ORDER AND JUDGMENT *
Before MURPHY , HARTZ , and McCONNELL , Circuit Judges.
Petitioner Reginald J. Godlock, a state prisoner appearing pro se, appeals
the district court’s denial of habeas relief. Although petitioner filed his habeas
petition under 28 U.S.C. § 2254, the district court properly construed the petition
*
After examining the briefs and appellate record, this panel has determined
unanimously that oral argument would not materially assist the determination of
this appeal. See Fed. R. App. P. 34(a)(2); 10th Cir. R. 34.1(G). The case is
therefore ordered submitted without oral argument.
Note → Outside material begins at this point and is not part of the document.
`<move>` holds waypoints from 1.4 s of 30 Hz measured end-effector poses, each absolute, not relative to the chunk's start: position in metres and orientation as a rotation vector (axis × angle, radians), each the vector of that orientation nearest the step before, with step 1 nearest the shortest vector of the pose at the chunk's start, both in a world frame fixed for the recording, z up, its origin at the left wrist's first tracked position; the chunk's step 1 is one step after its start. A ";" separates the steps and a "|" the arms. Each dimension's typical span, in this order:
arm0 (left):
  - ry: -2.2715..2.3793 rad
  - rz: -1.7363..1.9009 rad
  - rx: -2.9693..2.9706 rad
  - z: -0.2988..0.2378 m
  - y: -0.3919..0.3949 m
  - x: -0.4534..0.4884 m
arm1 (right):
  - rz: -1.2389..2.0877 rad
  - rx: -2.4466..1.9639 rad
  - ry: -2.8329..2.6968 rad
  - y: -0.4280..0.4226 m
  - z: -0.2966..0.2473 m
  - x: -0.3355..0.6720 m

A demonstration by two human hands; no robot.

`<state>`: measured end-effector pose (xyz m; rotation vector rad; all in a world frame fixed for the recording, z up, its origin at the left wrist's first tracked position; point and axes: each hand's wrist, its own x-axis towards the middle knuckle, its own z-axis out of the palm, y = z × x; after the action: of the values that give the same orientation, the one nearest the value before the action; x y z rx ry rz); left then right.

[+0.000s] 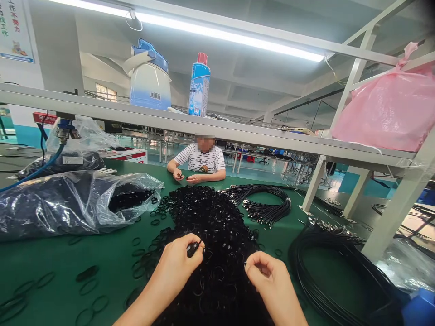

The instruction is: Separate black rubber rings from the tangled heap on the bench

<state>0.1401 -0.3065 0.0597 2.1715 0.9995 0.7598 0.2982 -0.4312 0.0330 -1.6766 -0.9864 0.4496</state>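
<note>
A big heap of black rubber rings (pixel 207 217) lies on the green table (pixel 61 271) in front of me. My left hand (pixel 176 262) hovers over the near side of the heap, fingers closed round a small black piece (pixel 193 248). My right hand (pixel 268 271) is beside it, fingers pinched on a thin black ring or cord that is too small to make out. Both hands are just above the heap.
Clear plastic bags of dark parts (pixel 68 203) lie at left. Coiled black cables (pixel 268 203) and a larger cable bundle (pixel 340 267) lie at right. A person in a striped shirt (pixel 202 160) sits across. An overhead shelf (pixel 238 133) carries a spray can, jug and pink bag.
</note>
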 end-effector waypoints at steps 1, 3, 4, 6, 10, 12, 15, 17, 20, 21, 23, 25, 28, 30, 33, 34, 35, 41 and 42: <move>0.986 0.744 2.178 0.060 -0.306 0.140 | 0.421 -1.712 -1.009 -0.432 0.033 0.300; 0.920 0.696 2.192 0.059 -0.306 0.139 | 0.349 -1.774 -1.134 -0.435 0.033 0.301; 0.881 0.671 2.196 0.058 -0.307 0.138 | 0.302 -1.793 -1.224 -0.436 0.032 0.301; 0.829 0.615 2.203 0.056 -0.309 0.136 | 0.202 -1.813 -1.377 -0.437 0.029 0.301; 0.777 0.549 2.243 0.056 -0.310 0.131 | 0.067 -1.861 -1.463 -0.437 0.026 0.298; 0.710 0.577 2.279 0.059 -0.311 0.131 | 0.036 -1.859 -1.467 -0.437 0.027 0.295; 0.664 0.583 2.295 0.064 -0.314 0.133 | -0.015 -1.867 -1.458 -0.436 0.029 0.291; 0.648 0.588 2.290 0.065 -0.317 0.135 | -0.074 -1.883 -1.487 -0.438 0.031 0.289; 0.640 0.614 2.266 0.065 -0.318 0.137 | -0.202 -1.874 -1.579 -0.445 0.038 0.282; 0.652 0.618 2.248 0.064 -0.318 0.137 | -0.217 -1.865 -1.612 -0.447 0.041 0.278; 0.688 0.635 2.208 0.064 -0.317 0.138 | -0.142 -1.848 -1.719 -0.452 0.045 0.266; 0.716 0.663 2.179 0.065 -0.317 0.137 | 0.027 -1.770 -1.975 -0.456 0.041 0.248; 0.725 0.704 2.161 0.069 -0.319 0.136 | 0.162 -1.505 -2.482 -0.461 0.014 0.218; 0.721 0.720 2.156 0.073 -0.320 0.134 | 0.145 -1.536 -2.489 -0.462 -0.009 0.204; 0.718 0.728 2.151 0.077 -0.323 0.132 | 0.261 -1.658 -2.333 -0.459 -0.019 0.201; 0.717 0.724 2.146 0.078 -0.324 0.131 | 0.331 -1.635 -2.319 -0.457 -0.013 0.204; 0.715 0.716 2.134 0.078 -0.324 0.131 | 0.407 -1.600 -2.291 -0.455 -0.004 0.211; 0.598 0.471 1.945 0.076 -0.331 0.134 | 0.722 -1.597 -1.211 -0.447 0.049 0.263; 0.576 0.415 1.912 0.074 -0.333 0.135 | 0.737 -1.553 -1.128 -0.446 0.050 0.269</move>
<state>0.1354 -0.3328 0.0739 1.9116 0.5760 0.4147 0.2690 -0.4461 0.0501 -1.5531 -1.1280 0.7367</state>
This order and judgment is
not binding precedent, except under the doctrines of law of the case, res judicata,
and collateral estoppel. The court generally disfavors the citation of orders and
judgments; nevertheless, an order and judgment may be cited under the terms and
conditions of 10th Cir. R. 36.3.
(seeking restoration of 365 days’ earned credit) as challenging the execution of
his sentence under 28 U.S.C. § 2241. See Montez v. McKinna , 208 F.3d 862, 865
(10th Cir. 2000).
Our jurisdiction over petitioner’s appeal arises under 28 U.S.C. § 1291.
We review de novo the district court’s dismissal of a § 2241 habeas petition,
see Patterson v. Knowles , 162 F.3d 574, 575 (10th Cir. 1998), and construe
petitioner’s pleadings liberally. George v. Perrill , 62 F.3d 333, 335 (10th Cir.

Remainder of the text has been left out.